# Apache Spark Lakehouse

## What is Apache Spark

A distributed data processing framework that enables large-scale data analytics by coorindating work across multiple processing nodes in a cluster. In Fabric this is a *Spark pool*.

Spark runs on Java, Scala, Spark R, Spark SQL, and PySpark.

Spark pool consists of compute *nodes* that distribute the data processing tasks. The nodes consist of:
1. A head node that coordinates distributed processes through a **driver** program.
2. Worker nodes which execute proceses the data.

*Example of general node architecture*

![general_spark_node_arch_example](attachment:image.png)



## Spark in Fabric

Each workspace is provided a *starter pool* for quick setup of Spark jobs. Customization or new spark pools can be setup for more complex or specific needs outside of the standard configuration. 
* Customized nodes may be disabled by Fabric administrator at the org level.

![spark_node_custom_blade_example](attachment:image-2.png)

Custom settings: 
1. Node Family - type of virtual machines used for nodes. Memory optimized nodes provide optimate performance for general workloads
2. Autoscale - provision nodes as needed; Set the min and max nodes
3. Dynamic allocation - Whether or not to dynamically allocate executor processes on the worker nodes based on data volumes

## Spark Runtimes

Spark ecosystem includes multiple version of the Spark *runtime*. Determines the version of: 
1. Spark
2. Delta Lake
3. Python

Within the runtime options to install different libraries for general or specialized tasks are available. Organizations are free to setup multiple environments based on the runtime/libraries needed for the workload.

List of available runtimes are [here](https://learn.microsoft.com/en-us/fabric/data-engineering/runtime)

*Examples of Libraries Available in Fabric*

![libraries_fabric_apache_example](attachment:image-3.png)

Options available when setting up environment:
1. Spark runtime
2. Built-in libraries installed on every environment
3. Install specific public libraries from PyPI
4. Install custom libraries through upload of package file
5. Specify Spark Pool for environment usage
6. Specify Spark configuration properties to override default behavior
7. Upload resoure files that need to be available in the environment

### Additional Spark Configuration Options

#### Native execution engine

Microsoft Fabric uses the *native execution engine* as the vectorized processing engine running Spark operations directly on the lakehouse infrastructure.

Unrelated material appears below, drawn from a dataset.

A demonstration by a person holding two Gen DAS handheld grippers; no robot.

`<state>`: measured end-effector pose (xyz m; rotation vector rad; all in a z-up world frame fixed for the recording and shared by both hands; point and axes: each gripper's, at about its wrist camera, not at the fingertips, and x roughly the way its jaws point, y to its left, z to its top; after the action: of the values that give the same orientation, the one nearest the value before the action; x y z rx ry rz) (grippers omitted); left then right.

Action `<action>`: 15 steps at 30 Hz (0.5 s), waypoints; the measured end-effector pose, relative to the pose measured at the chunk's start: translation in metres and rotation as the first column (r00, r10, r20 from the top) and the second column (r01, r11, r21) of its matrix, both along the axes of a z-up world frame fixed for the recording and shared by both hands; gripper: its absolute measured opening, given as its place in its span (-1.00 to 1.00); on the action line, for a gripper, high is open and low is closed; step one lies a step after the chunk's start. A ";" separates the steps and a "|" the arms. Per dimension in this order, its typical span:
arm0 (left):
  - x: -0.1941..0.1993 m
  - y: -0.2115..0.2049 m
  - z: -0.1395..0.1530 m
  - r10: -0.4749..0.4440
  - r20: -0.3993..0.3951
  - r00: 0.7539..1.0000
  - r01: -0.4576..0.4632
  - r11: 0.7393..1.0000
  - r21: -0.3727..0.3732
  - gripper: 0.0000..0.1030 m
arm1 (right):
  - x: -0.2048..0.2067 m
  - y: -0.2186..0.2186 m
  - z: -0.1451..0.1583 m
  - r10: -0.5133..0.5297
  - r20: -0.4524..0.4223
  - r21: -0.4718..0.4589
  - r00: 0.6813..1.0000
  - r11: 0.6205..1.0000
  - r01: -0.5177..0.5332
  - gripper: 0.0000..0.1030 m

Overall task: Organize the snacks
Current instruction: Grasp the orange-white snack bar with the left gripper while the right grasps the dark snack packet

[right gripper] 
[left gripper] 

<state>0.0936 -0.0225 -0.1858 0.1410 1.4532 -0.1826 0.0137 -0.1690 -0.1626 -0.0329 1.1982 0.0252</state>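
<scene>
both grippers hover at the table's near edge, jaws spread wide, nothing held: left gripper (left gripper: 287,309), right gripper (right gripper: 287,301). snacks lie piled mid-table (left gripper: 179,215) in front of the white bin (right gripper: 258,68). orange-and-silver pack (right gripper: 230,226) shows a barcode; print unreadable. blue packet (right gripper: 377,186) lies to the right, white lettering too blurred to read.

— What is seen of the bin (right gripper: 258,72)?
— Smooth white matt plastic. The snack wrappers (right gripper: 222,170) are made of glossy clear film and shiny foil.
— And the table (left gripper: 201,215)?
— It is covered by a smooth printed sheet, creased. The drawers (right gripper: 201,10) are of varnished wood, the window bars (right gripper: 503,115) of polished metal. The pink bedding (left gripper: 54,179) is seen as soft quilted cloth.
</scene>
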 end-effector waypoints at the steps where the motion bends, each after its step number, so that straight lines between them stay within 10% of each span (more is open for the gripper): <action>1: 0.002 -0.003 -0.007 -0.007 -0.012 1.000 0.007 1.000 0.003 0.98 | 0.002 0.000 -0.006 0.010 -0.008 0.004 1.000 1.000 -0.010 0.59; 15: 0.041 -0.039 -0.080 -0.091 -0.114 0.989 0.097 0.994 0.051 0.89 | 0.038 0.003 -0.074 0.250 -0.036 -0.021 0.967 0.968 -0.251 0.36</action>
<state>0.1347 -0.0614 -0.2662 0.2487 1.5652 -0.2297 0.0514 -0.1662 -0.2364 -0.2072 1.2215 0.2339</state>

This significantly improvates the perfoamcne of queries when working with large data sets in Parquet or Delta file formats.
* Parquet is a storage format optimized for efficiency but does not inherently support transactions or data versioning.
* Delta uses Parquet as its foundation but adds features like ACID transactions, versioning, and schema enforcement, making it more suitable for dynamic data processing and real-time analytics.

This can be configured to bypass the default settings at the environment configuration level or at a notebook context. 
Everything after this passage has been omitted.